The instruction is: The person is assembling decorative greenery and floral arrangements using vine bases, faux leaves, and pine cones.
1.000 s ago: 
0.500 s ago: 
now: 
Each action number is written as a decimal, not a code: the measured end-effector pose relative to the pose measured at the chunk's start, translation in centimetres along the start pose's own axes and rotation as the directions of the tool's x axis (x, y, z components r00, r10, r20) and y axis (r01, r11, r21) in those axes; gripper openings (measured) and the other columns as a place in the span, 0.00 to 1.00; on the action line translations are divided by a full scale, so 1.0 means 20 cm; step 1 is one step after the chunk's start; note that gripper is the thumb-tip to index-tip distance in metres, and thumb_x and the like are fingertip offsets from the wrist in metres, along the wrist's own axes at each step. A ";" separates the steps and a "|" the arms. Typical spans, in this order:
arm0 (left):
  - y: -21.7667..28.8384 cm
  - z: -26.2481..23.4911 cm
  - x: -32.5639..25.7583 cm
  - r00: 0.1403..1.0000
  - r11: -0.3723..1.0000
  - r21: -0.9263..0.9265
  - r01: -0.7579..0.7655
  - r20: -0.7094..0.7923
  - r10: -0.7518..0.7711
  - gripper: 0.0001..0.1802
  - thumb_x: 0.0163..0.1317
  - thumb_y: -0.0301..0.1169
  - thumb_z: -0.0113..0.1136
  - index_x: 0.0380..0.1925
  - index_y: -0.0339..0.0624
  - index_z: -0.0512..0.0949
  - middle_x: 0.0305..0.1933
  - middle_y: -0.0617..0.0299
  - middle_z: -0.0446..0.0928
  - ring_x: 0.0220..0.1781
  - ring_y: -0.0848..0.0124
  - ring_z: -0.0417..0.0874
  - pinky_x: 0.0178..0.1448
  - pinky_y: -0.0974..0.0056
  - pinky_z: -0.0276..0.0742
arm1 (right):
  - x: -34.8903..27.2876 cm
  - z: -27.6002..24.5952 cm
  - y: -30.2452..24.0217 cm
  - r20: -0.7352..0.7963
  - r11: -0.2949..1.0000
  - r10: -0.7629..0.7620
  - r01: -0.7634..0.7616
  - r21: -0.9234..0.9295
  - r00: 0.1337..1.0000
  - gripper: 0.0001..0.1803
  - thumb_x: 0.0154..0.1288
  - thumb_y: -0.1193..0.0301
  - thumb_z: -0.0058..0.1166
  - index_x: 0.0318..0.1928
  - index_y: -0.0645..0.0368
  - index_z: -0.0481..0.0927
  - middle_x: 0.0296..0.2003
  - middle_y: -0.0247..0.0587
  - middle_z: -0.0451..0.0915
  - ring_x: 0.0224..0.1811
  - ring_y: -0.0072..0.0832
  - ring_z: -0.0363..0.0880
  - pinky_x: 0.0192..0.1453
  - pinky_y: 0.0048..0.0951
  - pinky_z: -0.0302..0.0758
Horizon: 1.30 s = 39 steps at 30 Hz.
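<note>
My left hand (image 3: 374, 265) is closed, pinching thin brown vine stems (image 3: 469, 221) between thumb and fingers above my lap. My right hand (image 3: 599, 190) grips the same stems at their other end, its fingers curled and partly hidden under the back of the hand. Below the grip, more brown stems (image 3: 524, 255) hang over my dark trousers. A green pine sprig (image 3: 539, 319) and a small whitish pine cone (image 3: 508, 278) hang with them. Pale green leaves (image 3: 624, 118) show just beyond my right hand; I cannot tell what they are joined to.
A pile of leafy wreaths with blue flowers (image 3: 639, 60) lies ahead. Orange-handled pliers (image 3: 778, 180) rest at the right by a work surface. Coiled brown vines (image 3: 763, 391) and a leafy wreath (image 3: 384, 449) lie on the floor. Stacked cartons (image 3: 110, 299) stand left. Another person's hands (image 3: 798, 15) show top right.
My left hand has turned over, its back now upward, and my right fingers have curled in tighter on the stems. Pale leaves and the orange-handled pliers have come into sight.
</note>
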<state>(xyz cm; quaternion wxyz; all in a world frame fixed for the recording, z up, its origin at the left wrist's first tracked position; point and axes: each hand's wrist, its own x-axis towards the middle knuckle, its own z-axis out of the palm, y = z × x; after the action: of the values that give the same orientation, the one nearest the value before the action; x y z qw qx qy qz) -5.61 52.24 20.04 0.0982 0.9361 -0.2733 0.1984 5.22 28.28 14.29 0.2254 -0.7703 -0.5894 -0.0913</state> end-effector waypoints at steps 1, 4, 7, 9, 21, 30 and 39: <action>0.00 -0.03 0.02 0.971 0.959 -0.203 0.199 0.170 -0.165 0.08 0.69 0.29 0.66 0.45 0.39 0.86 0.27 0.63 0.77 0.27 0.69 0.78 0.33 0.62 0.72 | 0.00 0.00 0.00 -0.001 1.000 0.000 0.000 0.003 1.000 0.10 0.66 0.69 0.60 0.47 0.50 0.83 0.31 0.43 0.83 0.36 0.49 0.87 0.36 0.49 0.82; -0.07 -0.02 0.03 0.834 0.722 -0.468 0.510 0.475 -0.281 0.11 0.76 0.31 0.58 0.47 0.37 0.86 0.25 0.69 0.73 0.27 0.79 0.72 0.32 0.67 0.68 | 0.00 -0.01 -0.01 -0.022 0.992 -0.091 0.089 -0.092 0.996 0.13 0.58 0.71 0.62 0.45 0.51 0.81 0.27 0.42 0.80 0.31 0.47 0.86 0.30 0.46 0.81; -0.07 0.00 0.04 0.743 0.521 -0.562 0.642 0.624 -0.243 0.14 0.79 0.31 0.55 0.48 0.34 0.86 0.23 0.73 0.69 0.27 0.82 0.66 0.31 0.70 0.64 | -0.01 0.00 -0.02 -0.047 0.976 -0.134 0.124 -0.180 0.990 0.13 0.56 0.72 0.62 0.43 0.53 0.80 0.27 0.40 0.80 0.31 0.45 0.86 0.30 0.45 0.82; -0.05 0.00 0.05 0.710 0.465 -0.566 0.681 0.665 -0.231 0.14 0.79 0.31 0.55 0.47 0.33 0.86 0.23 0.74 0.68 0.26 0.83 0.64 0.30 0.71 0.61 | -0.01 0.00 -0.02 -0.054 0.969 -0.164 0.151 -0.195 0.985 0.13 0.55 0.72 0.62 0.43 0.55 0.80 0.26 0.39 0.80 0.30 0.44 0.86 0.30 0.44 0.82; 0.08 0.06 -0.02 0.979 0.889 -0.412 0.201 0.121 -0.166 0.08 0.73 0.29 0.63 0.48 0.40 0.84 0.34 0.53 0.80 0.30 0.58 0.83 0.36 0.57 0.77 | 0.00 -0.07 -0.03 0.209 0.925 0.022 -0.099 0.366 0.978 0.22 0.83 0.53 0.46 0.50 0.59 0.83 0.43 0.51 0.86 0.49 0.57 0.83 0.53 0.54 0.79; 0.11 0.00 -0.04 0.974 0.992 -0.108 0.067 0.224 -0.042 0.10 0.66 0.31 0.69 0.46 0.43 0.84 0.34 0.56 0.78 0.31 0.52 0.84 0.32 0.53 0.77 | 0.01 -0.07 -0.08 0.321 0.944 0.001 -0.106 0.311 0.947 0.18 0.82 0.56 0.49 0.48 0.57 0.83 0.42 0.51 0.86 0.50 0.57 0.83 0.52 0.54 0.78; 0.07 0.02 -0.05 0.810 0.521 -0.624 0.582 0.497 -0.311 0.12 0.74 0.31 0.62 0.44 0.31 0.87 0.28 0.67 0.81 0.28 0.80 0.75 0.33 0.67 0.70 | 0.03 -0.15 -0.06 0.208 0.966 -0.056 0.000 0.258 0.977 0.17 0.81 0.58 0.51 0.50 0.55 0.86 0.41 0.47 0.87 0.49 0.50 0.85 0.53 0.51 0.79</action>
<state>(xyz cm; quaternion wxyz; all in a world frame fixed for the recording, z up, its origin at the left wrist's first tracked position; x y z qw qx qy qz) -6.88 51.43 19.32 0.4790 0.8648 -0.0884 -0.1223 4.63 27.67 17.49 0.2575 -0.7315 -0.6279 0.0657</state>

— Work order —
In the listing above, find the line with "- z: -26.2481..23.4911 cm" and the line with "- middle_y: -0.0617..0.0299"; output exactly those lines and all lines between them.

— Output of the task —
  - z: -26.2481..23.4911 cm
  - x: -32.5639..25.7583 cm
  - r00: 0.1403..1.0000
  - r11: -0.3723..1.0000
  - r21: -0.9263..0.9265
  - r01: -0.7579..0.7655
  - r20: -0.7094..0.7923
  - r10: -0.7518..0.7711
  - gripper: 0.0001..0.1802
  - thumb_x: 0.0163..0.1317
  - thumb_y: -0.0301..0.1169
  - thumb_z: -0.0113..0.1136
  - index_x: 0.0380..0.1925
  - index_y: -0.0339..0.0624
  - index_z: -0.0512..0.0949
  - middle_x: 0.0305..0.1933
  - middle_y: -0.0617..0.0299

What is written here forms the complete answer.